*WHAT THE TASK REQUIRES:* Of the entries below, restate word for word only the section that runs from the line with "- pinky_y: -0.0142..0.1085" to the line with "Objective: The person", counting both ends.

*DATA SUPPLIED:*
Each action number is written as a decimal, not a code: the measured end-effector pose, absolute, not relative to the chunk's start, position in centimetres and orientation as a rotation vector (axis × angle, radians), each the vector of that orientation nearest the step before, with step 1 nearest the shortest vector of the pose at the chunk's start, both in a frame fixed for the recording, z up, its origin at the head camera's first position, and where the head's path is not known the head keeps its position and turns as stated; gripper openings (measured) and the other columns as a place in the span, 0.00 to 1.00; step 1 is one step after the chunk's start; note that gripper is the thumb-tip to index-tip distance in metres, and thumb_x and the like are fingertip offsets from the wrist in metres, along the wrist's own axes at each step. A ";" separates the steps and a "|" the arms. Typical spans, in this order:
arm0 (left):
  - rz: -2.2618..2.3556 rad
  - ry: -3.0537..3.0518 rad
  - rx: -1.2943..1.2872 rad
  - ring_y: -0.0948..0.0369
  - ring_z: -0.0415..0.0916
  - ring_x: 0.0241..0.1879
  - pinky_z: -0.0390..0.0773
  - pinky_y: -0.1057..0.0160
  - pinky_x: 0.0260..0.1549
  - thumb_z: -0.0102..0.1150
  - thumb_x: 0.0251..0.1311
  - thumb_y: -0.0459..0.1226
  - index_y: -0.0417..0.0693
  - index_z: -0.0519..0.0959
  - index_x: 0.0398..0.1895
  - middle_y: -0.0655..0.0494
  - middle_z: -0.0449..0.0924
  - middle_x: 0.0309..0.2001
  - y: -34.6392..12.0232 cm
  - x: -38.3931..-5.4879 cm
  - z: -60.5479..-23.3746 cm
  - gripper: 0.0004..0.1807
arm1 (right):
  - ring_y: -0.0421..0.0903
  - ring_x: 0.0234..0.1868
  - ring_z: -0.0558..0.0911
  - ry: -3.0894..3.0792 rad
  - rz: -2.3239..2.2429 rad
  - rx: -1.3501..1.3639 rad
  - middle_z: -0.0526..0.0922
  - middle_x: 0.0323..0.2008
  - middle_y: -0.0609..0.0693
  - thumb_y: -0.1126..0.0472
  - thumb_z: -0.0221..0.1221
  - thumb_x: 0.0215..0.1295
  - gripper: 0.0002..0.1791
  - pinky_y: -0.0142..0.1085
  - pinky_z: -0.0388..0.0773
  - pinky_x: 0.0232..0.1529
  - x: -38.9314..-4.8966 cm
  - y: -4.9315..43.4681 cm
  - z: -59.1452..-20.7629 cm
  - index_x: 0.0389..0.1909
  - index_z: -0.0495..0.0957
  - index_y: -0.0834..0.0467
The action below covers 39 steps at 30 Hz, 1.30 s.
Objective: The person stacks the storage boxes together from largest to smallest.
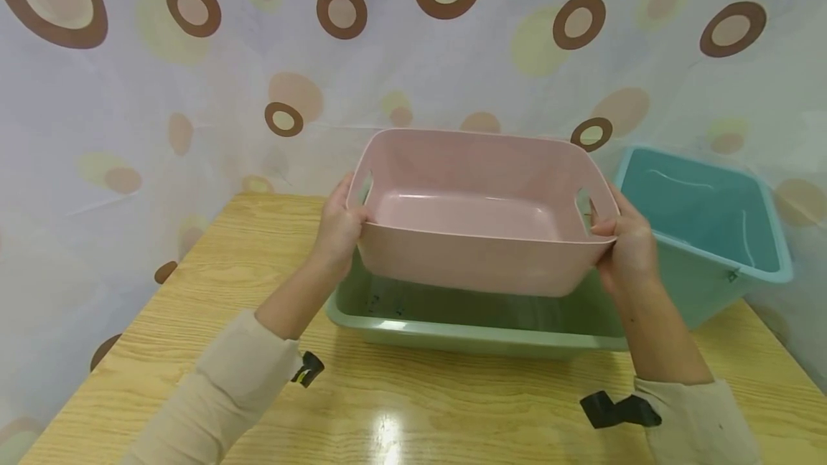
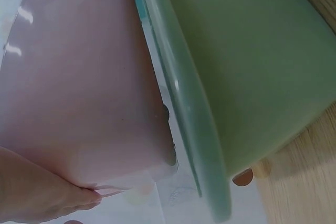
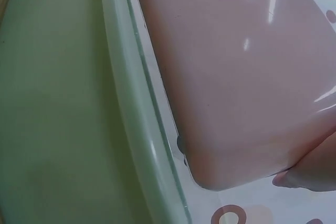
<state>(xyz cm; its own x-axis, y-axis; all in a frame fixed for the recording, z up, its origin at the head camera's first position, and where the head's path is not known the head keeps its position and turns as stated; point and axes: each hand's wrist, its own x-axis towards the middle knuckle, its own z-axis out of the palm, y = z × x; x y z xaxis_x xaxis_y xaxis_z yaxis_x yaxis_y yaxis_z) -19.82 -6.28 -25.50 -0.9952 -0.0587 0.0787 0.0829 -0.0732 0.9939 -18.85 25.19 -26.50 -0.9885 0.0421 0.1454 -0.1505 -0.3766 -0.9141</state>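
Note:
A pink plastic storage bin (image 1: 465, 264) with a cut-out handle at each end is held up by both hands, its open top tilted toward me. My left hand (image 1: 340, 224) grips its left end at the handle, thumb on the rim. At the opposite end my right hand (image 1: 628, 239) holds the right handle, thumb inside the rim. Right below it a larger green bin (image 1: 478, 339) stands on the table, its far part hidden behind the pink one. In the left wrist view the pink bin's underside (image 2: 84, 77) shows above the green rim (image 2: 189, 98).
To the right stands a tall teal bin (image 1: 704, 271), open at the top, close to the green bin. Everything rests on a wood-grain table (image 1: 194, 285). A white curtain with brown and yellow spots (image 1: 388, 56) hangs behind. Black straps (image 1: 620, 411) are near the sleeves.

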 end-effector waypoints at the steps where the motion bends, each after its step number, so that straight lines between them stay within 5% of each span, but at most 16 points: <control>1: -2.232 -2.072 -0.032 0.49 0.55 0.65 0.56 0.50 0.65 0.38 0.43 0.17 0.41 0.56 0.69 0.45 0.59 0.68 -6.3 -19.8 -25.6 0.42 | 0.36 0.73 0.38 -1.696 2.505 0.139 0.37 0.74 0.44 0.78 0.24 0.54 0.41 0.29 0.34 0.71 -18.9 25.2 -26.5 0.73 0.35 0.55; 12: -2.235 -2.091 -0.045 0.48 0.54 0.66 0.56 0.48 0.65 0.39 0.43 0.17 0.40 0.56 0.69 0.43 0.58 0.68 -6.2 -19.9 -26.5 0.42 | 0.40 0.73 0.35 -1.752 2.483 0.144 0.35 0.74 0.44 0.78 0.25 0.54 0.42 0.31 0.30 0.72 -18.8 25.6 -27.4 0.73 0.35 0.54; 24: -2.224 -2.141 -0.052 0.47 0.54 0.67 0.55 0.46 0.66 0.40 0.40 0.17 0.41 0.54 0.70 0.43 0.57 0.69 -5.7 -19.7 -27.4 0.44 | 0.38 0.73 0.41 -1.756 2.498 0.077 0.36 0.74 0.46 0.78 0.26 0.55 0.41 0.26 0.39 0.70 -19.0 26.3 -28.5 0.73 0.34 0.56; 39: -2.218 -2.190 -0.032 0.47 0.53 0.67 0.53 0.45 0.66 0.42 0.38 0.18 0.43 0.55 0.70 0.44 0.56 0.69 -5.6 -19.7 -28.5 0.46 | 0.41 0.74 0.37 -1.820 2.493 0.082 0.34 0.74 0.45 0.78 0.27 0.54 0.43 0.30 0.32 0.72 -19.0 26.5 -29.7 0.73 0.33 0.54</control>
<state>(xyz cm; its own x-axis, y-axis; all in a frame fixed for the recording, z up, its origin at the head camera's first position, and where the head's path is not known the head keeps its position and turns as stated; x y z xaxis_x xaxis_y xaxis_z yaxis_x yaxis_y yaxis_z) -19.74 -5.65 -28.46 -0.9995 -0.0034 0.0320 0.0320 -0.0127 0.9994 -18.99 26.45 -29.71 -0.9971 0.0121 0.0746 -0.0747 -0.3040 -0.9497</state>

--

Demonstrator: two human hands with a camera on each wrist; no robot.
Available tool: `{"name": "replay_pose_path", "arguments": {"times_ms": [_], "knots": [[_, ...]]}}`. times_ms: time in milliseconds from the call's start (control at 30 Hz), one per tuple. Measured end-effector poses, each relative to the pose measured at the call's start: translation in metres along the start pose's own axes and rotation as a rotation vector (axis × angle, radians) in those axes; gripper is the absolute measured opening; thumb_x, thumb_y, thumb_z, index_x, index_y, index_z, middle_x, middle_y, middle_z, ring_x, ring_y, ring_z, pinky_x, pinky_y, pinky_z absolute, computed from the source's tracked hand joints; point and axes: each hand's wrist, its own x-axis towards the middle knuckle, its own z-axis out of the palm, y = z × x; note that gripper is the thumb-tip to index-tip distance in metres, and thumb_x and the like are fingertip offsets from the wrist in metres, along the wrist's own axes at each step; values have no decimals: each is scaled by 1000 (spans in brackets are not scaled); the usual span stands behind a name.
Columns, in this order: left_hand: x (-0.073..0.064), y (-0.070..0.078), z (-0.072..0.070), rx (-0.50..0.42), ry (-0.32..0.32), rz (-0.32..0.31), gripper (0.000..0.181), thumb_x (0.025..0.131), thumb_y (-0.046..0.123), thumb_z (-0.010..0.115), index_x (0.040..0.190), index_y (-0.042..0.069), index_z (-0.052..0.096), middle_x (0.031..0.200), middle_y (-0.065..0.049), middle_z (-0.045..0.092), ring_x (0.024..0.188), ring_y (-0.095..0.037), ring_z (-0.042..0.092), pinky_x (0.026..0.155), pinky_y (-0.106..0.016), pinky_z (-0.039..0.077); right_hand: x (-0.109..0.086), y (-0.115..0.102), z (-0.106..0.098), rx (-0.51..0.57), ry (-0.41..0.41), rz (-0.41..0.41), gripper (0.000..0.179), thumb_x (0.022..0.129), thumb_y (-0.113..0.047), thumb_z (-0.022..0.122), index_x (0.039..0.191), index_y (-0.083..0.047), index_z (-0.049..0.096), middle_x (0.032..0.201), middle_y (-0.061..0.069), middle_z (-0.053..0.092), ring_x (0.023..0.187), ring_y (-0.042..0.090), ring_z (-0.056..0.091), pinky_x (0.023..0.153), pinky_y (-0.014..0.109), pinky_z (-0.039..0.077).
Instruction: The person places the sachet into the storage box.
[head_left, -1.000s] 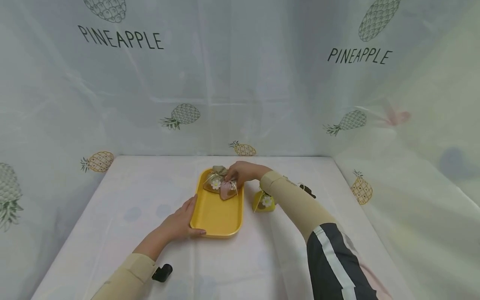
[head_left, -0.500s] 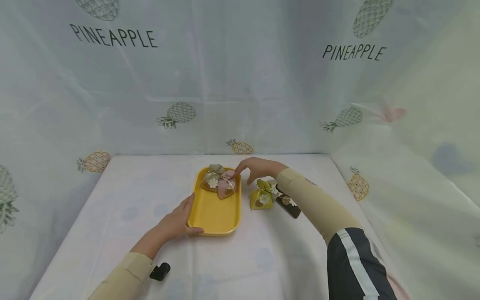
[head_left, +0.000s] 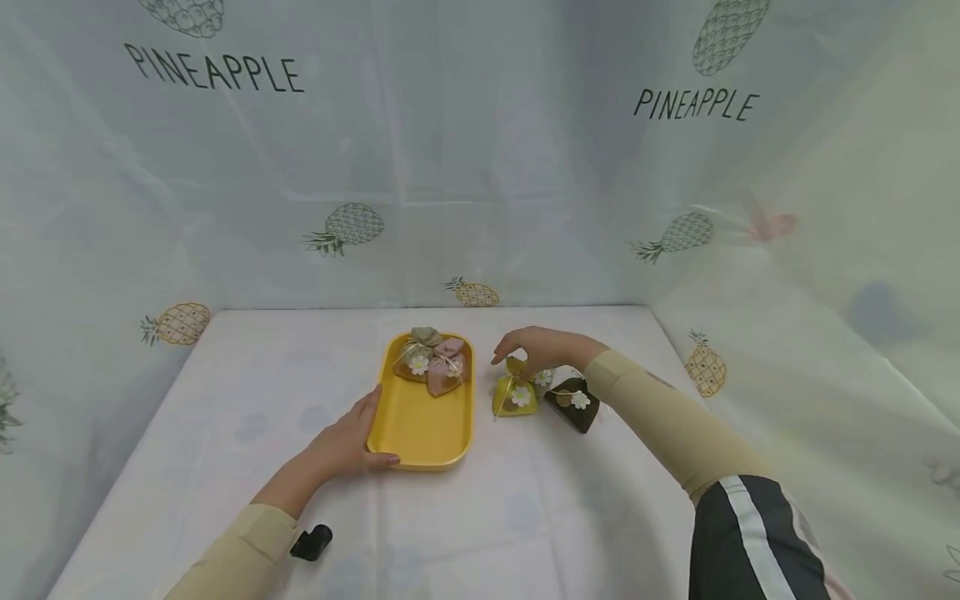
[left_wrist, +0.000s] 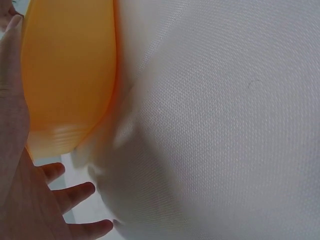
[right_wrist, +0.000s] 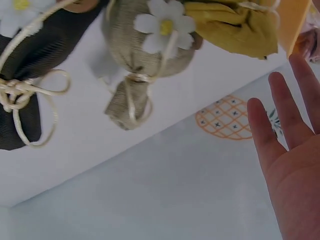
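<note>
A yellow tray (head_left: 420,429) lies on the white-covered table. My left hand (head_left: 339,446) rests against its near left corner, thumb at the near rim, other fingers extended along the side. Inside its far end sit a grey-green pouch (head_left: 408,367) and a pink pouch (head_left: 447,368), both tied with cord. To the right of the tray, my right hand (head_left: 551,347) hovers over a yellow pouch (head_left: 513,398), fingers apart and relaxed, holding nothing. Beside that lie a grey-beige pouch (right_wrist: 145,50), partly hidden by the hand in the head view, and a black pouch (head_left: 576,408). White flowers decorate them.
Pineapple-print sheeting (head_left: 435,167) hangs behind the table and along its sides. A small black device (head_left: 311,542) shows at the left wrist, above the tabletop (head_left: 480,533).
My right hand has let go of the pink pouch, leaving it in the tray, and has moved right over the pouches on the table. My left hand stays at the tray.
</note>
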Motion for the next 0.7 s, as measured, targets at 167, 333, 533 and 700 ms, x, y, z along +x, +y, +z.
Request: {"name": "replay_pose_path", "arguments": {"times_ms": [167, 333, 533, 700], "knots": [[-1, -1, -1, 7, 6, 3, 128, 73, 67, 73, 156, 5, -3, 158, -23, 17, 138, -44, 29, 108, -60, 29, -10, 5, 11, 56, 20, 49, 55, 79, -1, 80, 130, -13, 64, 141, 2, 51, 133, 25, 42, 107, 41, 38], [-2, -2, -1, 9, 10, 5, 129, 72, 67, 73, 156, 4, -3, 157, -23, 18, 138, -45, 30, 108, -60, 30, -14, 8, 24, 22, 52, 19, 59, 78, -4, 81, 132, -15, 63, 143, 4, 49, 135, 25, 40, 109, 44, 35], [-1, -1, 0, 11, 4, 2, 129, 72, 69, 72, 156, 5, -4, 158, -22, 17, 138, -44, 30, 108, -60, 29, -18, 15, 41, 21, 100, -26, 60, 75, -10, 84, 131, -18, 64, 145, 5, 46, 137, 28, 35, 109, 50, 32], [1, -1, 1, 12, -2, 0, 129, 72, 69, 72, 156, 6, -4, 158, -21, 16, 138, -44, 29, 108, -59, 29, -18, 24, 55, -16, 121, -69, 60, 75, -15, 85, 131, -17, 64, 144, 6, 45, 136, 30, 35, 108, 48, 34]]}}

*RESULT OF THIS EXERCISE:*
  - pinky_y: -0.0142..0.1085
  - pinky_z: -0.0388..0.0773
  - pinky_x: 0.0232..0.1529
  - x: -38.9314..-4.8966 cm
  - y: -4.9315..43.4681 cm
  - z: -59.1452..-20.7629 cm
  - index_x: 0.0389..0.1909
  - index_z: -0.0495..0.0957
  - index_y: -0.0834..0.0467
The action below covers 39 steps at 30 Hz, 1.30 s.
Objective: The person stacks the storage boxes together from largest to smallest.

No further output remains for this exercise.